Research and Advances
Architecture and Hardware

Information Accountability

With access control and encryption no longer capable of protecting privacy, laws and systems are needed that hold people accountable for the misuse of personal information, whether public or secret.
Posted
  1. Introduction
  2. Copyright
  3. Government Data Mining
  4. Legal Framework
  5. Technical Architectures
  6. Conclusion
  7. References
  8. Authors
  9. Footnotes

Existing legal and technical mechanisms intended to protect our privacy, copyright, and other important values have been overwhelmed by the increasingly open information environment in which we live. These threats follow from the ease of information storage, transportation, aggregation, and analysis. We face the real risk that the technical laws spelled out by Gordon Moore (growth in processing power) and Robert Metcalfe (network effects) will permanently overwhelm our values as enshrined in society’s laws.

For too long, our approach to information-protection policy has been to seek ways to prevent information from "escaping" beyond appropriate boundaries, then wring our hands when it inevitably does. This hide-it-or-lose-it perspective dominates technical and public-policy approaches to fundamental social questions of online privacy, copyright, and surveillance. Yet it is increasingly inadequate for a connected world where information is easily copied and aggregated and automated correlations and inferences across multiple databases uncover information even when it is not revealed explicitly. As an alternative, accountability must become a primary means through which society addresses appropriate use. Information accountability means the use of information should be transparent so it is possible to determine whether a particular use is appropriate under a given set of rules and that the system enables individuals and institutions to be held accountable for misuse.

Transparency and accountability make bad acts visible to all concerned. However, visibility alone does not guarantee compliance. Then again, the vast majority of legal and social rules that form the fabric of our societies are not enforced perfectly or automatically, yet somehow most of us still manage to follow most of them most of the time. We do so because social systems built up over thousands of years encourage us, often making compliance easier than violation. For those rare cases where rules are broken, we are all aware that we may be held accountable through a process that looks back through the records of our actions and assesses them against the rules.

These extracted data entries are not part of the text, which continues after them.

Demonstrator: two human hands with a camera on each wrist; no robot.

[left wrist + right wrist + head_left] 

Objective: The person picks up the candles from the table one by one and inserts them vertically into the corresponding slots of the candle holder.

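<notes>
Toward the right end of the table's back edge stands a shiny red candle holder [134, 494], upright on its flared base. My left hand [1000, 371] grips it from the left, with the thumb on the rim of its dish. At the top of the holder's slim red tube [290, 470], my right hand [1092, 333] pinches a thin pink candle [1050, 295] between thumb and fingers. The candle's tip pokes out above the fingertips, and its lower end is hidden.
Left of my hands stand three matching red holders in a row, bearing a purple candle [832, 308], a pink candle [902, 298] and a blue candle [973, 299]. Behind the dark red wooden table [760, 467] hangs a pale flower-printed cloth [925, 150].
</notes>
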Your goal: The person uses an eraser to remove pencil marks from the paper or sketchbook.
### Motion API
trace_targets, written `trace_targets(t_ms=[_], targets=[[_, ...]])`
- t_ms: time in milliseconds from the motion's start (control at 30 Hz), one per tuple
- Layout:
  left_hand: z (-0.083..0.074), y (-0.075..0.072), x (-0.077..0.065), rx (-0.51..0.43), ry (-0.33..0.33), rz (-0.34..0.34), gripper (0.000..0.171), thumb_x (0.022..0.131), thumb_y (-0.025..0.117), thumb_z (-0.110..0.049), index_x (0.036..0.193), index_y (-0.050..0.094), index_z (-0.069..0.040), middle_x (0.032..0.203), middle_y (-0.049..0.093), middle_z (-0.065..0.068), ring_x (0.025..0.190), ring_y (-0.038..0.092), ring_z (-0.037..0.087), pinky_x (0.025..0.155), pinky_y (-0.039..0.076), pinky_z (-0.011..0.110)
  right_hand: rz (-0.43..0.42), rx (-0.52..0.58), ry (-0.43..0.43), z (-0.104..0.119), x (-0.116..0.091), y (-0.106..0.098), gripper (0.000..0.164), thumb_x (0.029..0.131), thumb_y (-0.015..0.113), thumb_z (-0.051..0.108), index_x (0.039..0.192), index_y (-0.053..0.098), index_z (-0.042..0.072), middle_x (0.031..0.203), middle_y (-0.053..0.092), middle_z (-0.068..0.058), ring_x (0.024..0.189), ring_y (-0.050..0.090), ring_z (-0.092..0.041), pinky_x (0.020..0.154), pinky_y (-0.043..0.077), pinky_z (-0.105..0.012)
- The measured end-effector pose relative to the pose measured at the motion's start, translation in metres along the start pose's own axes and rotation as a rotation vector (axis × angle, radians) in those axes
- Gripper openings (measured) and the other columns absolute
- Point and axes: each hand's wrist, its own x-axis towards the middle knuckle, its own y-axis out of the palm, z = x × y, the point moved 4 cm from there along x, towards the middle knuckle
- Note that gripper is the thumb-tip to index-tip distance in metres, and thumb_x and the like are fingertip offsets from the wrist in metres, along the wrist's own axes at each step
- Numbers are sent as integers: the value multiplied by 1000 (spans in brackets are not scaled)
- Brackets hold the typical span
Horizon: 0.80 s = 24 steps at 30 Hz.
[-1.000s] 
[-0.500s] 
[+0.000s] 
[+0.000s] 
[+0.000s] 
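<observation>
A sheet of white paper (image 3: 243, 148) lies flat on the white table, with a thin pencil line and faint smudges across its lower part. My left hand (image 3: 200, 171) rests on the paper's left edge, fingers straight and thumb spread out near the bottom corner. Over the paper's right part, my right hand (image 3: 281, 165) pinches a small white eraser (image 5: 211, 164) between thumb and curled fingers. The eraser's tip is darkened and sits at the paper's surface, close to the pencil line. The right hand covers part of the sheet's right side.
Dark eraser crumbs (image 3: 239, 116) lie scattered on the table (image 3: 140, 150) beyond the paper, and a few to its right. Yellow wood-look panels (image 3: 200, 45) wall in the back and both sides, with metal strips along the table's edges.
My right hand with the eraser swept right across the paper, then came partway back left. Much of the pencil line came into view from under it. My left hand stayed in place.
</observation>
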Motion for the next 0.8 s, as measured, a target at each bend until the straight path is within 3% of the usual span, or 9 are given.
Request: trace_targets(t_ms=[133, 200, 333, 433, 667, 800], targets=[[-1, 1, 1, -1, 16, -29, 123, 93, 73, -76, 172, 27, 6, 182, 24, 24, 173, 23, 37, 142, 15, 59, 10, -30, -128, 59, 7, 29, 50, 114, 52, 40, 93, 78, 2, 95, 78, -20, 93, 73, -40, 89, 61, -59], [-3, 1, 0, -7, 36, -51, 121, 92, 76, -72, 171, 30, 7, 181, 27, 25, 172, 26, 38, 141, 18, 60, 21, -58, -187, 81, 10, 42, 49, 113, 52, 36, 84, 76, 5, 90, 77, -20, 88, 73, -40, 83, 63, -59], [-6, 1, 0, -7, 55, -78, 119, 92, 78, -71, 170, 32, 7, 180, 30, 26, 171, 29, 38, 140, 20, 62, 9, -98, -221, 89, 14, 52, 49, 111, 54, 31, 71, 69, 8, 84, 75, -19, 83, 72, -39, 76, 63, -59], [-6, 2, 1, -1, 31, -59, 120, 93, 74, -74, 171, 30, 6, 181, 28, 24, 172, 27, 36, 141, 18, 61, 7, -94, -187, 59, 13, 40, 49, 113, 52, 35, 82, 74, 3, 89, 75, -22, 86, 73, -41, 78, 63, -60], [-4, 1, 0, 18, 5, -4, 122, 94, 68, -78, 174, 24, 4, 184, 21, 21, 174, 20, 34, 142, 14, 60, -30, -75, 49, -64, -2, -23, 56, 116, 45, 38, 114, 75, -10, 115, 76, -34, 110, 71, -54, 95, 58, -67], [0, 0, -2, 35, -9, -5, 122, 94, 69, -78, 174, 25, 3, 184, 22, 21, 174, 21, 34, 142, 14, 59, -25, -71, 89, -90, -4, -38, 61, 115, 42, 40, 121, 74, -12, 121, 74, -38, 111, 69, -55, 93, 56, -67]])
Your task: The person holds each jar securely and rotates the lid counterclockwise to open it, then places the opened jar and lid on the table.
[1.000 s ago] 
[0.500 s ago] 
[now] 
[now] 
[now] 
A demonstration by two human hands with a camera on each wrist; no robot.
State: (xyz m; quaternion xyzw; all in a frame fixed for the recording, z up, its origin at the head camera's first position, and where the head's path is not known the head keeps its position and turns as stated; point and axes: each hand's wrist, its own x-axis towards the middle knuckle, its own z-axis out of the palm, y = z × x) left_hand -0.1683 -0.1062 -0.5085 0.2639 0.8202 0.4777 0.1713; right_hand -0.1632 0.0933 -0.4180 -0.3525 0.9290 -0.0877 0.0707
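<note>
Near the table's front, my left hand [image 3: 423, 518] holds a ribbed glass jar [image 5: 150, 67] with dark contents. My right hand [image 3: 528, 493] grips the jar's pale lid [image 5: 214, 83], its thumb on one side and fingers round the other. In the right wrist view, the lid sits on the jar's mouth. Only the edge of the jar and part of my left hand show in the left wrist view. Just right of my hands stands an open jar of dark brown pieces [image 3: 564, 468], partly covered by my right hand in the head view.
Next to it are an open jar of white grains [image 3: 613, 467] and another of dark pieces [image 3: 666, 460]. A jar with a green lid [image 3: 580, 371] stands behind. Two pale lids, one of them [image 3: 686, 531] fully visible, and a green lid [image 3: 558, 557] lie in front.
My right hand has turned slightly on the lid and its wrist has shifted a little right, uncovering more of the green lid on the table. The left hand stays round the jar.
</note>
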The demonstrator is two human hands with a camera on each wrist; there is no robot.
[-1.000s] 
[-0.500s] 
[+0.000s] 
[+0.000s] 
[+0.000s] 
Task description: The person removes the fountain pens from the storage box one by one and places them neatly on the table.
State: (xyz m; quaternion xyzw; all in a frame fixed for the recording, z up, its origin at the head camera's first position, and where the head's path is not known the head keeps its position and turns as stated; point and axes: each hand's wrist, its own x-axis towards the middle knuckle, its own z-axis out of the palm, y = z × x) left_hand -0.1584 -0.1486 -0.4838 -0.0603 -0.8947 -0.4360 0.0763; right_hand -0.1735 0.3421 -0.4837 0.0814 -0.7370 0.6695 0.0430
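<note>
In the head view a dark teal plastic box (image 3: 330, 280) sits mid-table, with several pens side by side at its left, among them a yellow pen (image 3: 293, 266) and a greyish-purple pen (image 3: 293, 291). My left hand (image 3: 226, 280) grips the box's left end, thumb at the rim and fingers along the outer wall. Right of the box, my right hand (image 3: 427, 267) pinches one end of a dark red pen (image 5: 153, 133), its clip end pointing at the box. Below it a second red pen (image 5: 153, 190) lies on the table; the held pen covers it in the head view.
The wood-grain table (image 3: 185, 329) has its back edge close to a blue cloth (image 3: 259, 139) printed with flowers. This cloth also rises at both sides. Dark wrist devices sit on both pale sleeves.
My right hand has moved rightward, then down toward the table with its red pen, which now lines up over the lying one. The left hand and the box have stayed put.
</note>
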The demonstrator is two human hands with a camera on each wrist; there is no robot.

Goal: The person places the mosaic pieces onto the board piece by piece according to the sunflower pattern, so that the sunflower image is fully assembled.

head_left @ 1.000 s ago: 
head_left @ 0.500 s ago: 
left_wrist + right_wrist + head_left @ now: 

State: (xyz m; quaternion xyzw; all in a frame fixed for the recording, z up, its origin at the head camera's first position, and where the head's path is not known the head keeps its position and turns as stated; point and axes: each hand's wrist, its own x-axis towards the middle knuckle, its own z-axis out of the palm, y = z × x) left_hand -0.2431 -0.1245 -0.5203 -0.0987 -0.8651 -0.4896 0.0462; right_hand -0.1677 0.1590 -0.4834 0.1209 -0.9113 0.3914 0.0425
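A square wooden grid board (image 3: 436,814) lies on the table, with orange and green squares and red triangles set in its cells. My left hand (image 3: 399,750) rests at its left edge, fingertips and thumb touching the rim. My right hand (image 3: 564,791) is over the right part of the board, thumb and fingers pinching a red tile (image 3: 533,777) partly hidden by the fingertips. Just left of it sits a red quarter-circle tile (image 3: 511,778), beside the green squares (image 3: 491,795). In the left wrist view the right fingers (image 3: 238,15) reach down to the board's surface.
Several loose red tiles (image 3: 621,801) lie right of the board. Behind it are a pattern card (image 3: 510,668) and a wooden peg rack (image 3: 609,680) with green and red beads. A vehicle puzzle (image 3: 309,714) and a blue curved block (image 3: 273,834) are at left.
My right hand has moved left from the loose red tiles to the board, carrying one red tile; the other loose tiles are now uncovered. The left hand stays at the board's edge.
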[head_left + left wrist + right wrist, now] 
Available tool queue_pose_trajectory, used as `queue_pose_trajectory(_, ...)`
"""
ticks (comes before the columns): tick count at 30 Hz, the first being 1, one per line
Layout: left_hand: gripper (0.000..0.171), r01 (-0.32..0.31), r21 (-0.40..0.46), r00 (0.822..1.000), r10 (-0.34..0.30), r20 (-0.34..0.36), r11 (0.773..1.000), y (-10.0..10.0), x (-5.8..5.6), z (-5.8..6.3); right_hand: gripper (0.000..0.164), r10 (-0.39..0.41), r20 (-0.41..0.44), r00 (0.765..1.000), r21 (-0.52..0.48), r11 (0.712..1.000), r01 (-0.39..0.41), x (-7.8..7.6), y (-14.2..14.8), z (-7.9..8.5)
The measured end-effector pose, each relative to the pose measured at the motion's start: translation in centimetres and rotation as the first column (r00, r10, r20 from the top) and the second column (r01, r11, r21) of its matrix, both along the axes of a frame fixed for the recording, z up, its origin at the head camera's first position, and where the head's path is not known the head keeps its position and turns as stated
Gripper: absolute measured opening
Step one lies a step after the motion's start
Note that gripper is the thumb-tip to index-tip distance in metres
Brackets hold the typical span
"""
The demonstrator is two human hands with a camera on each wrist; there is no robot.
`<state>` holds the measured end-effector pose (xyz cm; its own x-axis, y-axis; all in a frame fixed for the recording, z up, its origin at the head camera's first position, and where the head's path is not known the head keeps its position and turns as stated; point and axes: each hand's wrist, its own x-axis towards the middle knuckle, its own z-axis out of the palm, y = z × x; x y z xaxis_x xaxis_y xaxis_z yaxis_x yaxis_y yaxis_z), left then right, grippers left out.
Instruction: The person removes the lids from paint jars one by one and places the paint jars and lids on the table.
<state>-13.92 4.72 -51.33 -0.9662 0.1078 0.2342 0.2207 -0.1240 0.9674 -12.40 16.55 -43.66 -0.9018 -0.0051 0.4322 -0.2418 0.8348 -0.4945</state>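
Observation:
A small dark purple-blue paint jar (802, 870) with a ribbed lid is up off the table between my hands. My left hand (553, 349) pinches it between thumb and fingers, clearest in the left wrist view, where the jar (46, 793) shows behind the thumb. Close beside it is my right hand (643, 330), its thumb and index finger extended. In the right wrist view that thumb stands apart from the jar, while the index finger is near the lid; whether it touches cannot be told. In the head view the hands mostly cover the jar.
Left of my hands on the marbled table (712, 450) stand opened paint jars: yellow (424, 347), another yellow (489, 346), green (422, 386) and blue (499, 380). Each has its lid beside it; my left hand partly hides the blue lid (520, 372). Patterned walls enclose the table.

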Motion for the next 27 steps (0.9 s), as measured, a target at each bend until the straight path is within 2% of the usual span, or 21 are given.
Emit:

Personal privacy, copyright protection, and government surveillance are among the more intractable policy challenges in our information society. In each of these policy areas, excessive reliance on secrecy and up-front control over information has yielded policies that fail to meet social needs, as well as technologies that stifle information flow without actually resolving the problems for which they were designed.

Information privacy rights aim to safeguard individual autonomy against the power that institutions or individuals gain over others through the use of personal information.1 Sensitive, and possibly inaccurate, information may be used against people in financial, political, employment, and health-care settings. In democratic societies, citizens’ behavior is unduly restrained if they fear they are being watched at every turn. They may deliberately avoid reading controversial material or feel inhibited from associating with certain communities and ideas for fear of adverse consequences.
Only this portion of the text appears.